## Exercise data:
━━━

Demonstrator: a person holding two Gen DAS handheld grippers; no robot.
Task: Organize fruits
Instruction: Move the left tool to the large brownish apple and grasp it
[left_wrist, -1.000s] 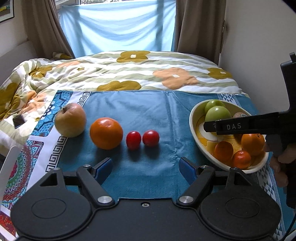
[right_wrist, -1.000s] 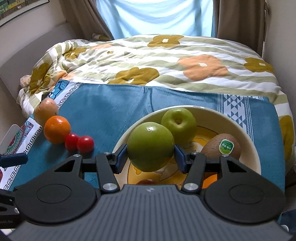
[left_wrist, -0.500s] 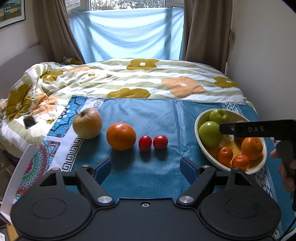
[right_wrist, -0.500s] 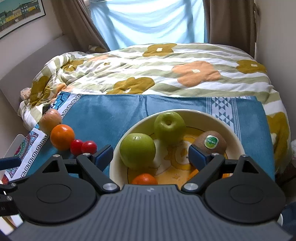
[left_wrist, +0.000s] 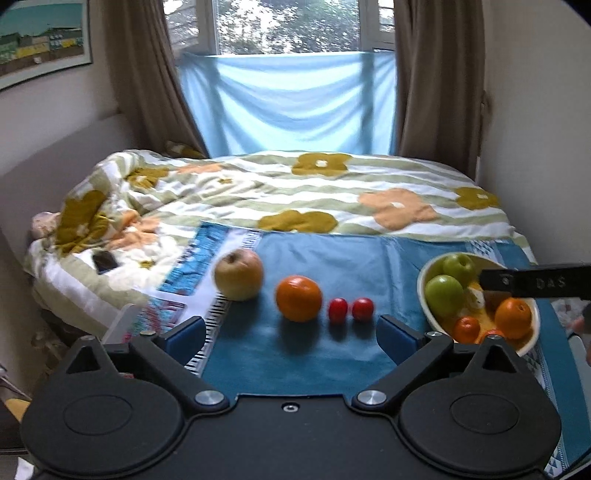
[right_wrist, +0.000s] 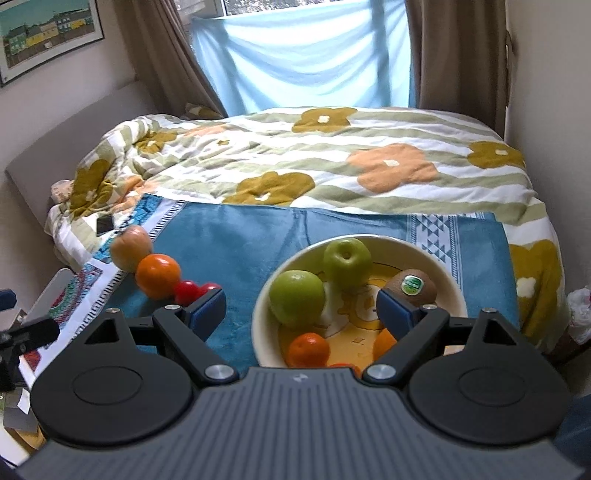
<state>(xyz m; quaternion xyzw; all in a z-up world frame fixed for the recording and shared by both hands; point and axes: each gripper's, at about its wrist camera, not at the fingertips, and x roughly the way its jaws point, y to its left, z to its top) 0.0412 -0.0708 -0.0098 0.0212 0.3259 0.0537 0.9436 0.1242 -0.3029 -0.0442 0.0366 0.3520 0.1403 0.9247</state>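
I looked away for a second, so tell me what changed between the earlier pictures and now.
The right gripper let go of the green apple, which now lies in the bowl, and drew back up with its jaws wide. The left gripper also pulled back, its jaws opening on nothing. The pear, orange and two tomatoes stayed put on the cloth.

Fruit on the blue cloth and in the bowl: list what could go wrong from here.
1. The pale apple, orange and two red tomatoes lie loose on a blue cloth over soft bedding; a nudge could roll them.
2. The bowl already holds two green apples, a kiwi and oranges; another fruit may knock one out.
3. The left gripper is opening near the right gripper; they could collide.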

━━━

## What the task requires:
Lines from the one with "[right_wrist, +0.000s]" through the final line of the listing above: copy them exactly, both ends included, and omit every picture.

## Response area:
[right_wrist, +0.000s] 
<state>(xyz m; quaternion xyzw; all in a z-up world frame fixed for the recording and shared by both hands; point and axes: each gripper's, at about its wrist camera, not at the fingertips, and x roughly the way its jaws point, y to its left, z to its top) 0.0412 -0.0708 -0.0098 0.0212 0.3259 0.0537 0.9436 0.1242 -0.3029 -0.0442 0.0366 0.3520 0.1403 0.9247</state>
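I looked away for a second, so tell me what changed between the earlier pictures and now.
The right gripper let go of the green apple, which now lies in the bowl, and drew back up with its jaws wide. The left gripper also pulled back, its jaws opening on nothing. The pear, orange and two tomatoes stayed put on the cloth.

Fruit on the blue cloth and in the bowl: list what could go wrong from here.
1. The pale apple, orange and two red tomatoes lie loose on a blue cloth over soft bedding; a nudge could roll them.
2. The bowl already holds two green apples, a kiwi and oranges; another fruit may knock one out.
3. The left gripper is opening near the right gripper; they could collide.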

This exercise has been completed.